■ DIRECTIONS FOR THIS TASK ■
Please count the lines in the listing below where the word "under" appears. Give the number only.

■ TASK INPUTS ■
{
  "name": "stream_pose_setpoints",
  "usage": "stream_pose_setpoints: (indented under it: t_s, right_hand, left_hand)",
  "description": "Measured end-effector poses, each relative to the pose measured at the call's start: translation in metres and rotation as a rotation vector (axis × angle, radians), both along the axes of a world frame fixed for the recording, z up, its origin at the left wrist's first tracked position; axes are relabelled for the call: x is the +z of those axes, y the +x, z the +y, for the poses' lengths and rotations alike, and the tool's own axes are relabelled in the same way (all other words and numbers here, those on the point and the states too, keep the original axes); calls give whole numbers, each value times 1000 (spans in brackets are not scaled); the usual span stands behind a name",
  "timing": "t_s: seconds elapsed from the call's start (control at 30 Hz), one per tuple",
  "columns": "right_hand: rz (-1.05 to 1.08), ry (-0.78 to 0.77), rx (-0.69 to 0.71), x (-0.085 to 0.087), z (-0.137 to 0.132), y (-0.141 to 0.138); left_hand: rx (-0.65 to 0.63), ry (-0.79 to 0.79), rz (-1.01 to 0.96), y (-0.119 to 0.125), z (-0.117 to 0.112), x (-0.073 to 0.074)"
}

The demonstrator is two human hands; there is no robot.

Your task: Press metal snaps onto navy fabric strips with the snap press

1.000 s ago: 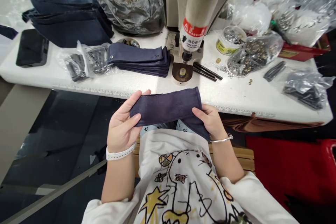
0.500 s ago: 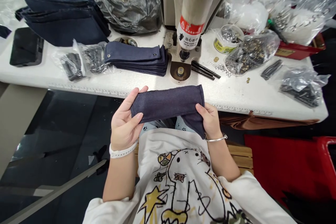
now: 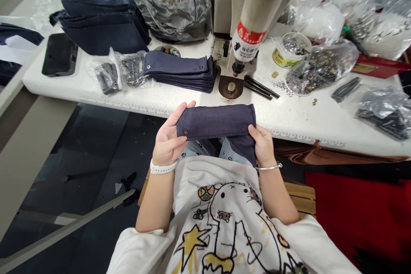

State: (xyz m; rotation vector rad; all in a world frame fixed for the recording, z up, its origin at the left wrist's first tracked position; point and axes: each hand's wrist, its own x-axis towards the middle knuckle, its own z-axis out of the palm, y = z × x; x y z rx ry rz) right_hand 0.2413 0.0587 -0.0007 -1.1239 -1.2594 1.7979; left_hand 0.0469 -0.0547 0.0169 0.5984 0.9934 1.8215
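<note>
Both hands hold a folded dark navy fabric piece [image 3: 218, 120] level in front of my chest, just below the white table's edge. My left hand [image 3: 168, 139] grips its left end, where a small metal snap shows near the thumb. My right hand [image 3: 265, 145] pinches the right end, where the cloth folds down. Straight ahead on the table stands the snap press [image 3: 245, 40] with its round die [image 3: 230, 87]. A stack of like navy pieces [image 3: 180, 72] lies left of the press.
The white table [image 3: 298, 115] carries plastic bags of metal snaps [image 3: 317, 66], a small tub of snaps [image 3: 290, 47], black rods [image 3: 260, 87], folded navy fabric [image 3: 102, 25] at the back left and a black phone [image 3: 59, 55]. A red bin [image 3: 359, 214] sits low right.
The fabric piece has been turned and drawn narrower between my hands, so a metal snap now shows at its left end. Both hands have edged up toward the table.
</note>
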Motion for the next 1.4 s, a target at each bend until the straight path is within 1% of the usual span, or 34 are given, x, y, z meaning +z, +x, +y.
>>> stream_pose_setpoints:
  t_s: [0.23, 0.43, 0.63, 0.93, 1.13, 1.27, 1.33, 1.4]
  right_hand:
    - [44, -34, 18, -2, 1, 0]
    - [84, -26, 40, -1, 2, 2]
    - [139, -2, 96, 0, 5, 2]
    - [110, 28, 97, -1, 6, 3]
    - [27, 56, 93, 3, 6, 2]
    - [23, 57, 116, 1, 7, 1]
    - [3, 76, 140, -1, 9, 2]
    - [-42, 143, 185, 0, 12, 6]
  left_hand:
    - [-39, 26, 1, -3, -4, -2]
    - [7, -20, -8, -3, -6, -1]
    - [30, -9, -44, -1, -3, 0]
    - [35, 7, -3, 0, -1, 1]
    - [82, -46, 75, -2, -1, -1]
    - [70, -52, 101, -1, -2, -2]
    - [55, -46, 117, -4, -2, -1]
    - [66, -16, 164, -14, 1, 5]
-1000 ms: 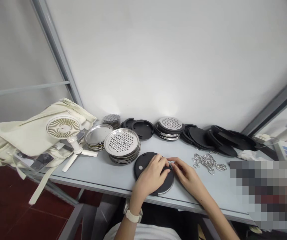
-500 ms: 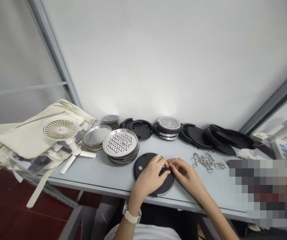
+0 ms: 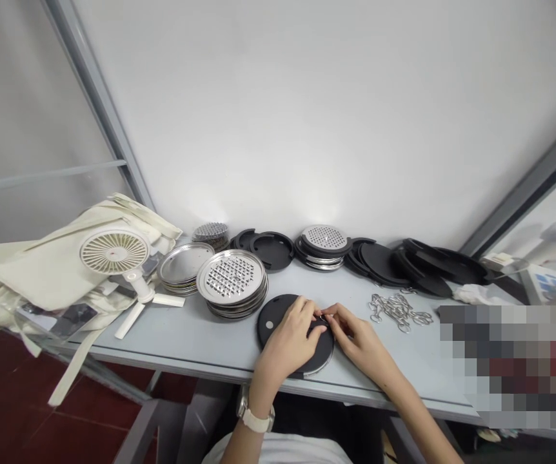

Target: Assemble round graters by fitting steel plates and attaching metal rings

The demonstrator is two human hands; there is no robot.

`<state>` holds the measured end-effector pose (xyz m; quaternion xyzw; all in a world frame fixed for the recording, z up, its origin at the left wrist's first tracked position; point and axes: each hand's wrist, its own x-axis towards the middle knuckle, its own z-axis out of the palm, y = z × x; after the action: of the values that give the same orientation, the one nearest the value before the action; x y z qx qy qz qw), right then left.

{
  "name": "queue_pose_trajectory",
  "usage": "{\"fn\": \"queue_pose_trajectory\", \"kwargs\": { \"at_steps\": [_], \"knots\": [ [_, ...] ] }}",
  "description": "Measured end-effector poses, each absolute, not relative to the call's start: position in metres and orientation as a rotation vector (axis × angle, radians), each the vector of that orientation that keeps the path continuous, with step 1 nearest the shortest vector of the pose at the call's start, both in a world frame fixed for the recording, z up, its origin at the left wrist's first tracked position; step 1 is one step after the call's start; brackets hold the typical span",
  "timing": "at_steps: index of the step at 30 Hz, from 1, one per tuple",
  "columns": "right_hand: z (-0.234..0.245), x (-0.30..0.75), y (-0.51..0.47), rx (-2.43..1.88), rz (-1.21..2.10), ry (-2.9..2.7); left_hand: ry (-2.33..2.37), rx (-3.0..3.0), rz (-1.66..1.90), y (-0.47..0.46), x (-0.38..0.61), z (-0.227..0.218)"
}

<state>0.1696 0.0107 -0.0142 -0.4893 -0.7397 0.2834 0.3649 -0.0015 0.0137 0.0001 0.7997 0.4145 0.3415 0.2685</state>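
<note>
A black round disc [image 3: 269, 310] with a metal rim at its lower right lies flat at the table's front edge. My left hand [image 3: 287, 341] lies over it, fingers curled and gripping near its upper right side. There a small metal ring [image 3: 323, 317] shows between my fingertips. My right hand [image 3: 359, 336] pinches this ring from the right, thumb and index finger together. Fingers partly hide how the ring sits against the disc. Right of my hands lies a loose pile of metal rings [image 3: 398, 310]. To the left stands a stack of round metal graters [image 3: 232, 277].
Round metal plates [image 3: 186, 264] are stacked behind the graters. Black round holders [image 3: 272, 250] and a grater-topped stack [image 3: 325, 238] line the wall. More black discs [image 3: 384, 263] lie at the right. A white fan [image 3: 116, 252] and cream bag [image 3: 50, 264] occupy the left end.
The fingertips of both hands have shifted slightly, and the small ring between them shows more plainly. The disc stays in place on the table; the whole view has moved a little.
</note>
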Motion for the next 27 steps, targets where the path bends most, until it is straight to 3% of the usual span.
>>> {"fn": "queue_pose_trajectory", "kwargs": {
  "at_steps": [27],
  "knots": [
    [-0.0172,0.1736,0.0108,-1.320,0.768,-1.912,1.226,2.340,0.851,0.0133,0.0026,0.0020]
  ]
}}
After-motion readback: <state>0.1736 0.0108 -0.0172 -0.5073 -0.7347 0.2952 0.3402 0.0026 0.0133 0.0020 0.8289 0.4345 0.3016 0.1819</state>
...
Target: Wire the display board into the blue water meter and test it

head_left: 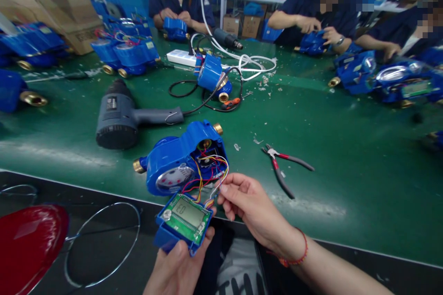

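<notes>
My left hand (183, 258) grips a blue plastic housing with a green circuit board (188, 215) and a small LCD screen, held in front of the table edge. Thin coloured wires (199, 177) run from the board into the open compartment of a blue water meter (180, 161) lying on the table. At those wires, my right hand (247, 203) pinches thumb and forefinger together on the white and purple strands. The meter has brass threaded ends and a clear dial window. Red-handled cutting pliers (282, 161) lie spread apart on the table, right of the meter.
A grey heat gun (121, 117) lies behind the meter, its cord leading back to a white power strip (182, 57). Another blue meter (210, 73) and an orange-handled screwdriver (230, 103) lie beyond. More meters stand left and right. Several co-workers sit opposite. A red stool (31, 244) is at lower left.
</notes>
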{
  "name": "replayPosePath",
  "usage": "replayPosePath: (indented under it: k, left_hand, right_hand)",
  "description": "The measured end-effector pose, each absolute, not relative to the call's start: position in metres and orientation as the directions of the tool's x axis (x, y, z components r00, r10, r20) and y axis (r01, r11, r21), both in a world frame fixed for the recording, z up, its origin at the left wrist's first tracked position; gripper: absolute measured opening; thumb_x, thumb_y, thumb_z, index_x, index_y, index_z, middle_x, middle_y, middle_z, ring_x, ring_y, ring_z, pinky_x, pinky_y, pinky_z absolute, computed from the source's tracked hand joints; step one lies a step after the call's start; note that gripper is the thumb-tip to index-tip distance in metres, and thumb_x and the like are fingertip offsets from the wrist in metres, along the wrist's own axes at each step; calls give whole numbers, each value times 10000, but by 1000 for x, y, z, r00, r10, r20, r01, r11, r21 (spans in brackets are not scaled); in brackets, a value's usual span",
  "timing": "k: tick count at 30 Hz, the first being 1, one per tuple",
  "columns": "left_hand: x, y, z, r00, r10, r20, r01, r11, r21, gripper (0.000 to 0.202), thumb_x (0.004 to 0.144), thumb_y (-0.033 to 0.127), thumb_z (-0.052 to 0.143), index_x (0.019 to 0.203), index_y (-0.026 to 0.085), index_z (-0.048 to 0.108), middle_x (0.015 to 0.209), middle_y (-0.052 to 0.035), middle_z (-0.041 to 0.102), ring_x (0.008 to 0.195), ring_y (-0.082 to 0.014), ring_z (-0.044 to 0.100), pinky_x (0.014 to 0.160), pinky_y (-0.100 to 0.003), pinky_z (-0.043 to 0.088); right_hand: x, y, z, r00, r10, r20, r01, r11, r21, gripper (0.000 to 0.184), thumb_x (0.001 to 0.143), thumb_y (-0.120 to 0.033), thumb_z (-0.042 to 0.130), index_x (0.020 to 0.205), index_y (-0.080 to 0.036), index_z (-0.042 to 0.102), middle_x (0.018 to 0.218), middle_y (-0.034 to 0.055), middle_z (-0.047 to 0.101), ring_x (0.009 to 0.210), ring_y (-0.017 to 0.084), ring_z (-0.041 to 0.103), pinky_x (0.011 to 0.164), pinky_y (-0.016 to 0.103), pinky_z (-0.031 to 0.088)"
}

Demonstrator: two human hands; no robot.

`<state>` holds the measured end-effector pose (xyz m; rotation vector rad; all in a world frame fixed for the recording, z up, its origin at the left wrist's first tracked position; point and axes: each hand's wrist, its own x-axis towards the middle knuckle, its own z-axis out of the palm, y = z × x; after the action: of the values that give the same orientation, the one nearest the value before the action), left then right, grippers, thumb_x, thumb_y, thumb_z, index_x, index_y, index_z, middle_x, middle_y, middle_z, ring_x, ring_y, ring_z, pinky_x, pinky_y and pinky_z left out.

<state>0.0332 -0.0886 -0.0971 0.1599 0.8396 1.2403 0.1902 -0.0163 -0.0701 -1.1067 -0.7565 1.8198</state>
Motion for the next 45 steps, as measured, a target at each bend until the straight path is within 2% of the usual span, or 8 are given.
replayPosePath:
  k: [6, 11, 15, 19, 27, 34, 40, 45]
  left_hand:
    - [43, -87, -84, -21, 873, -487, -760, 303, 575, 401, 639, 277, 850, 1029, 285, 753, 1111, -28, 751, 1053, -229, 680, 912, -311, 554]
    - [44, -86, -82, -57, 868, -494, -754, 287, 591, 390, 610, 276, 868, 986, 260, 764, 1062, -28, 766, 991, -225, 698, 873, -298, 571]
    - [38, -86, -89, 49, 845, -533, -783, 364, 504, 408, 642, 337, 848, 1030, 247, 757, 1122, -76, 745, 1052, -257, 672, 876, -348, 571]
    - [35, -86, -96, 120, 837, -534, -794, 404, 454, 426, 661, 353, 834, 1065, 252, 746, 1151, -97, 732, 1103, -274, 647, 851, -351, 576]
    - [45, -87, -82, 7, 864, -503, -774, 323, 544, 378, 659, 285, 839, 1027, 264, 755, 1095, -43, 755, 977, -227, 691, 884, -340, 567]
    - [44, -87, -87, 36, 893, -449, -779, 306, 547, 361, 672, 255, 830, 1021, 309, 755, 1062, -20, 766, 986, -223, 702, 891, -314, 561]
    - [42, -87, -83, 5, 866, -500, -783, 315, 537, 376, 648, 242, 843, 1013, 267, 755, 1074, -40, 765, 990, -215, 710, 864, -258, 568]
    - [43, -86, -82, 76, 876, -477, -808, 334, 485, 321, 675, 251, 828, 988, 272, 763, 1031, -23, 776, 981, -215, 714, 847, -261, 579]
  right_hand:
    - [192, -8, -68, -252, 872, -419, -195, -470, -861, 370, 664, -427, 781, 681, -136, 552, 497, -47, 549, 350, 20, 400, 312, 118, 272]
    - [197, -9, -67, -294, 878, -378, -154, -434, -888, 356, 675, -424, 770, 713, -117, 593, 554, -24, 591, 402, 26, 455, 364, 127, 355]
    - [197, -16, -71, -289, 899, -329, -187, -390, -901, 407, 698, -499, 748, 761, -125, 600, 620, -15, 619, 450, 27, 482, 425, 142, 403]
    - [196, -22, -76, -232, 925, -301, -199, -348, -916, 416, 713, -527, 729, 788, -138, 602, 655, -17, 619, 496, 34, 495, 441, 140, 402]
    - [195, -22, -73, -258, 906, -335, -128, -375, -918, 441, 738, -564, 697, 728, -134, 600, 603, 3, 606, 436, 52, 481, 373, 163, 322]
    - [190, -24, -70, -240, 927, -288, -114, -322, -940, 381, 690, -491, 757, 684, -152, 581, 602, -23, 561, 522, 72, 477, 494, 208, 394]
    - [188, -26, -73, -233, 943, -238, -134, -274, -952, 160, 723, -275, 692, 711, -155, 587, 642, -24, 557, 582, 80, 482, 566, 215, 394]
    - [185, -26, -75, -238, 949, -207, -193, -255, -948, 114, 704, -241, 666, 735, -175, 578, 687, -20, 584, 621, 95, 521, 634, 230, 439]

■ WORKED SOLUTION ■
2